IL PROSSIMO PASSO - La Lega "si deve evolvere" e diventare "un contenitore che aggrega chi la pensa in modo simile su cose che riteniamo fondamentali per uscire dalla crisi". Questa l'opinione di Tosi, secondo il quale è necessario "praticare il modello Verona su scala più larga" e "mettere insieme persone che non votano Lega, ma mostrano una grande attenzione ai temi della buona amministrazione, un'aggregazione civica, direi". L'assemblea che ha riunito circa duemila persone all'auditorium della Fiera l'altra sera "é stato un primo passo verso un'ulteriore evoluzione della Lega: questo è il mio scopo, è una prospettiva che ha sempre sostenuto anche Maroni".

I CANDIDATI VERONESI

STRATEGIE POLITICHE - "Se ciò che sostengo non fosse compatibile con la linea del segretario - osserva - non sarei in giro da un mese per la nostra campagna elettorale.

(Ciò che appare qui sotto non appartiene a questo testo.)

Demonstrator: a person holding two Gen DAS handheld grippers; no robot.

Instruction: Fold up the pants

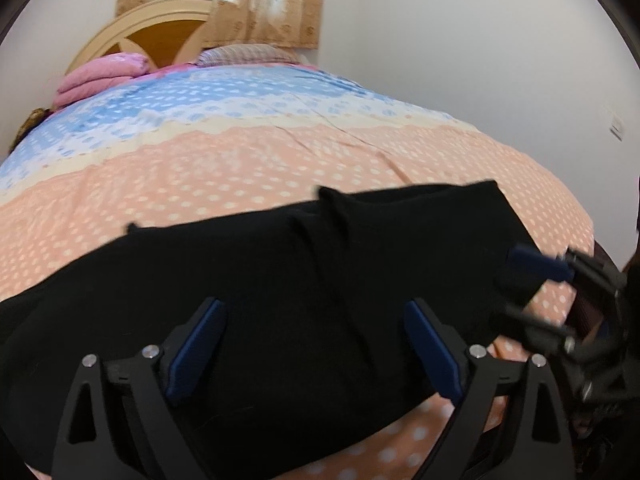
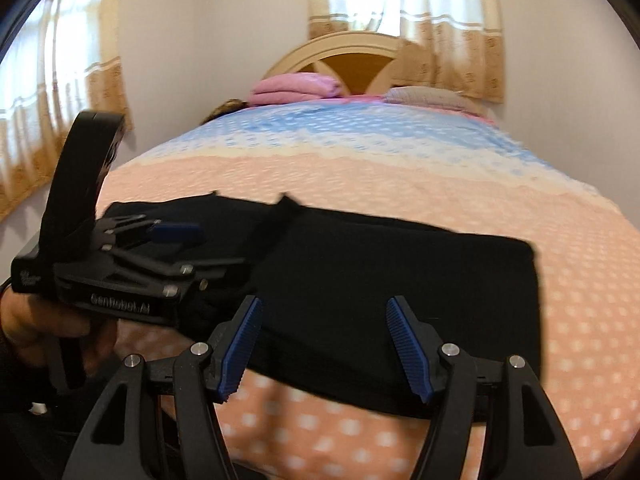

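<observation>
Lying folded across near edge of bedspread [image 1: 280, 160]: black pants [image 1: 280, 288]. Left gripper [image 1: 316, 344] jaws wide apart, nothing held; right gripper [image 2: 324, 344] jaws apart, empty. Next fold, likely: grip both layers at edge, lift evenly, avoid dragging.

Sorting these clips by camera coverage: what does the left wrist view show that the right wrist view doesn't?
Only the left wrist view: a wall socket at right.

Only the right wrist view: a second curtained window at left, and the hand holding the left tongs.

Both: the black pants lying flat on the dotted bedspread, folded pink blanket, headboard, and both tongs open over the pants, right tongs included.
</observation>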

E poi Maroni ha cercato di fare qualcosa di simile in Lombardia, presentando una lista civica dove non ci sono leghisti". L'importante, aggiunge, "é il fine, non lo strumento con cui si realizza. Il fine è il federalismo. E la stragrande maggioranza della Lega qui è favorevole a questo progetto". E se "abbiamo scelto l'alleanza con Berlusconi è perché alla fine hanno prevalso le ragioni della strategia politica".

COME VOTARE

NESSUN CONFLITTO - Prende parola anche Maroni, secondo cui le divisioni all'interno del Carroccio in Veneto "tutte cose inventate dai giornali". Così ha infatti risposto il segretario della Lega a margine di un appuntamento elettorale a Milano in veste di candidato a governatore della Lombardia. A chi lo ha interpellato sulle indiscrezioni circa un progetto autonomo del sindaco di Verona, Flavio Tosi, dopo le elezioni, Maroni ha risposto semplicemente: "Con Tosi ho un rapporto personale strettissimo, quindi sono tutte cose inventate dai giornali perché non sanno cosa scrivere".